Essentially a botanical garden stuck in a disused quarry, it's a striking site - and sight - with its series of geodesic domes - biomes as they call them - supporting a variety of tropical and mediterranean vegetation that you would not normally find in England. Looking like a series of giant flies' eyes stuck on the landscape.

Stylishly designed and laid out, I have to say I found it almost over-the-top with its self-proclaimed greenness, particularly as underneath it all are all the trappings of another cleverly conceived money-making tourist trap, complete with concert stage for rock bands.

Perhaps this is a overly cynical viewpoint, but I saw nothing there that I have not seen for years at the Missouri Botanical gardens (possessor of a geodesic dome of its own for decades), a much less flashy but deeply serious organization that has been dedicated to the preservation of wildwide flora for many years. And I could say the same about Kew Gardens in London as well as many other similar institutions worldwide.

Small quibbles.
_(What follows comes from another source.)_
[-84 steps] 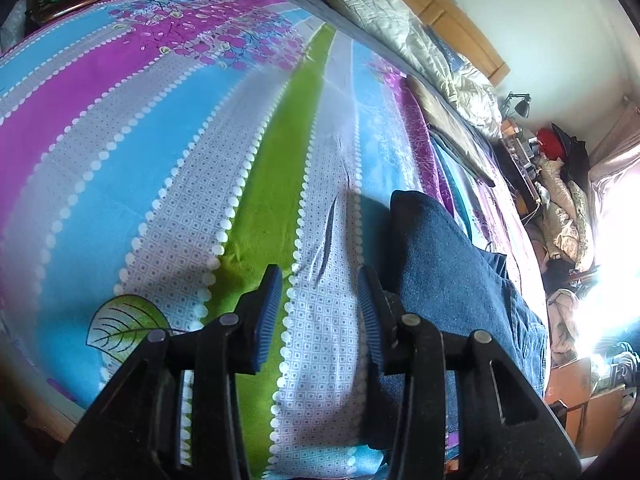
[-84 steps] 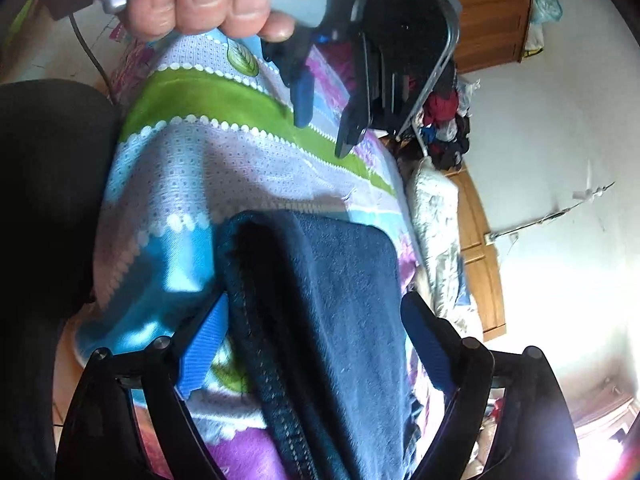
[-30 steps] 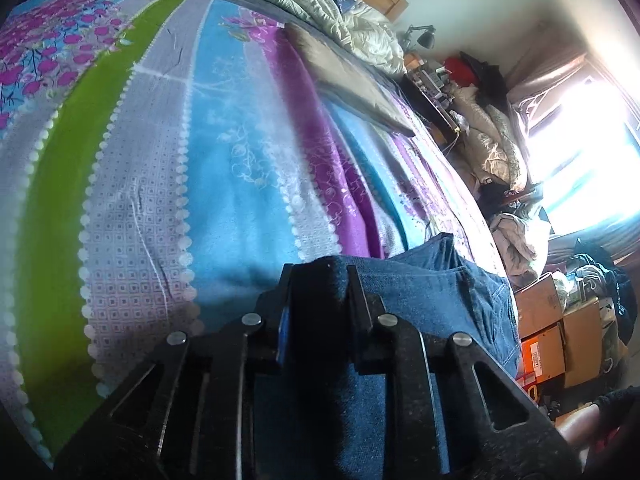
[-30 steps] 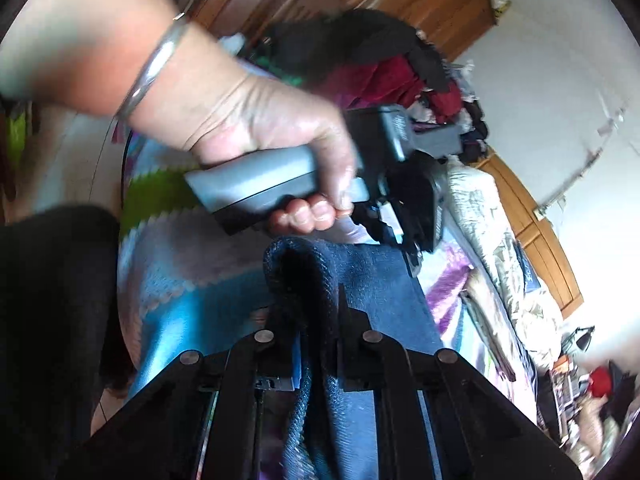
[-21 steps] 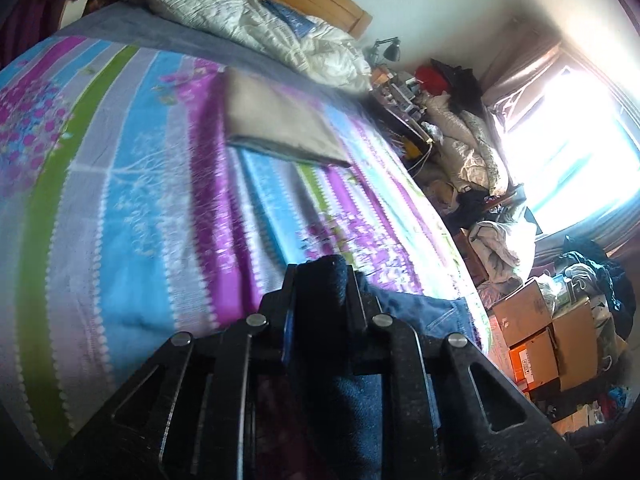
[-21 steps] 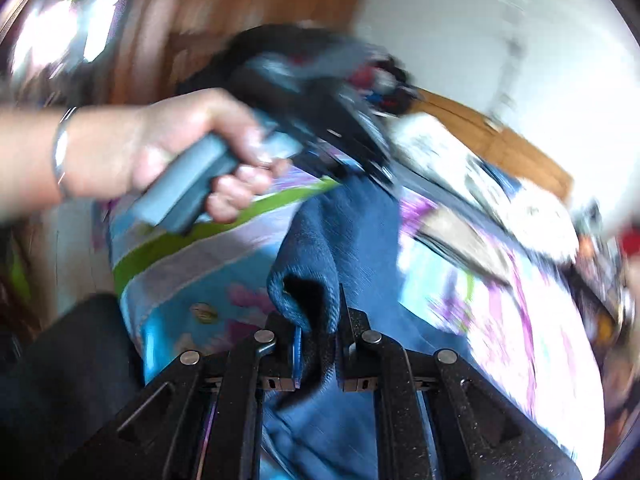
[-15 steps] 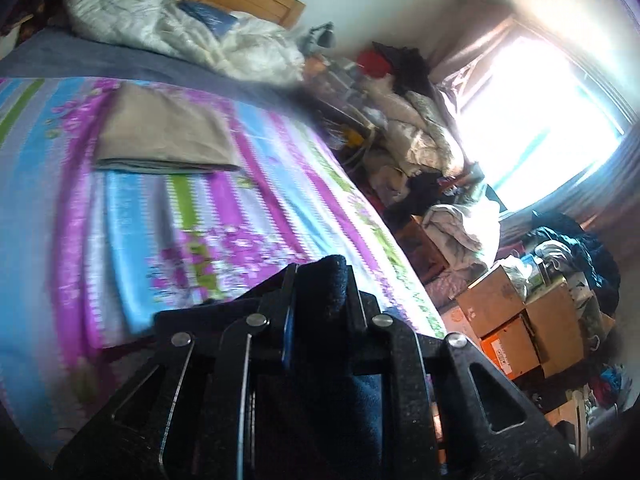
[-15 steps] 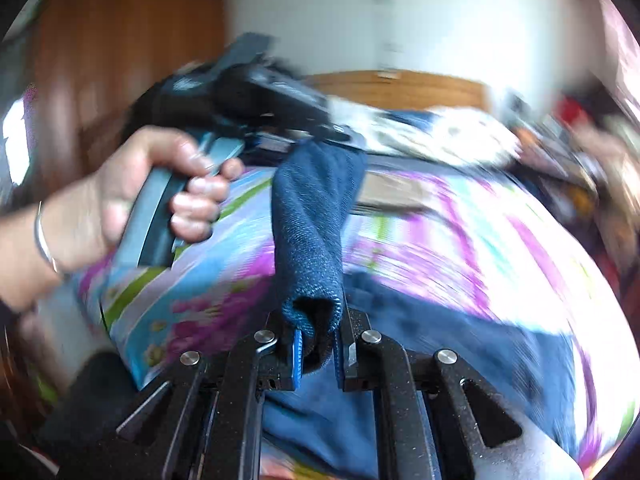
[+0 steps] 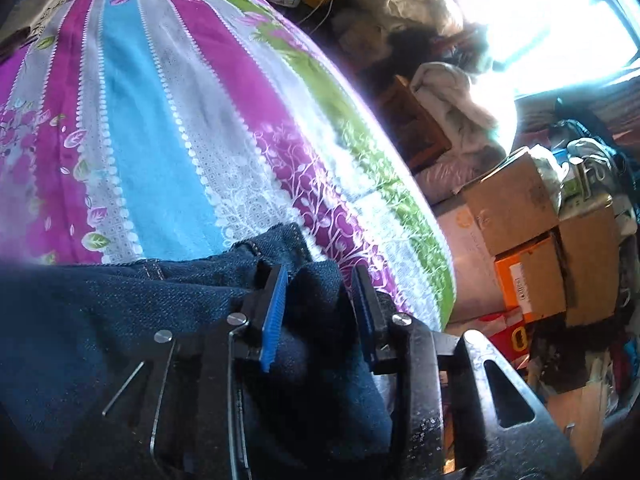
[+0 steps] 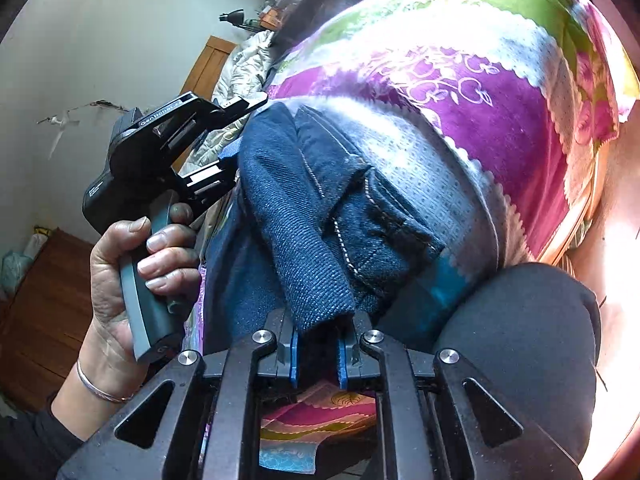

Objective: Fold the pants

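Note:
Dark blue jeans (image 9: 120, 320) lie on the striped bedsheet (image 9: 160, 120) near the bed's edge. My left gripper (image 9: 320, 312) is shut on a folded bulge of denim that fills the space between its blue pads, just above the waistband seam. In the right wrist view, my right gripper (image 10: 318, 354) is shut on the other corner of the same fold of jeans (image 10: 304, 220), which drapes over the waistband and belt loops. A hand (image 10: 132, 272) holds the left gripper (image 10: 230, 152) at the far end of the fold.
Cardboard boxes (image 9: 520, 208), an orange box (image 9: 532, 276) and heaped clothes crowd the floor beyond the bed's edge under a bright window. A dark-clothed leg (image 10: 520, 340) presses against the bedsheet (image 10: 500, 120) at the near side. A wooden headboard (image 10: 208, 64) stands far off.
Both grippers, open around the pant end 2.8 s ago, shut on it, lifted it and carried it across the bed onto the waistband end.

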`<state>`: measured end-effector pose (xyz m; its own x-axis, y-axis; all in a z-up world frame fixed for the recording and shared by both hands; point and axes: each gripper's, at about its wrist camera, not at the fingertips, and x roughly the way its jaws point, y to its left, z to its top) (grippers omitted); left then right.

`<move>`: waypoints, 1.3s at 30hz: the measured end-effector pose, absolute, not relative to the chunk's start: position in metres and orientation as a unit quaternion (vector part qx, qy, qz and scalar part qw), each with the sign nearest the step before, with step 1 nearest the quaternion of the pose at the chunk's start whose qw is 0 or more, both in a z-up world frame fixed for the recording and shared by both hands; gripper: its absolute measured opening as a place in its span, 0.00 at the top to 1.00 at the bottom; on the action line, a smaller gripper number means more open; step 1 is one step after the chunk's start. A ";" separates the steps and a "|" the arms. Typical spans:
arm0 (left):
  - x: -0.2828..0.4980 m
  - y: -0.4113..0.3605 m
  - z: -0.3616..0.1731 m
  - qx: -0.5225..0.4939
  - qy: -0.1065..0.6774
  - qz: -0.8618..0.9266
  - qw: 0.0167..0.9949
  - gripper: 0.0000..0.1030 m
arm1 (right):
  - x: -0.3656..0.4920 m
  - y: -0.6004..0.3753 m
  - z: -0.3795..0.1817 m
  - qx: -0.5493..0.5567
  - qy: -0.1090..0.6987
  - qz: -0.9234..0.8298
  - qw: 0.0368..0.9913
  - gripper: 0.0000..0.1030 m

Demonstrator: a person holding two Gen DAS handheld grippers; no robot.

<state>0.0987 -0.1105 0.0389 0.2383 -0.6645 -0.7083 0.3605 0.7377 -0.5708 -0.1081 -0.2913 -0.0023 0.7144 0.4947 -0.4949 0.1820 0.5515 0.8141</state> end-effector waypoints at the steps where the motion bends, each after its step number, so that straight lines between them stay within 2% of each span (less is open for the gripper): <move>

There were lots of people there having a good time, and it certainly provides Cornwall with another good tourist destination.

The whole area was very colorful, with flags galore flying from bamboo poles, and the restaurant/shop complex was a fine as any mall I've come across.

Ironically, perhaps my favorite part was a very dense slope of English wildflowers, any one of which you might find locally but not as colorfully crowded as they were here. Inside the domes, there were tropical and others beauties galore to gaze at, all in very good condition. A strong testament to the engineering skill behind the domes and climate control apparatus.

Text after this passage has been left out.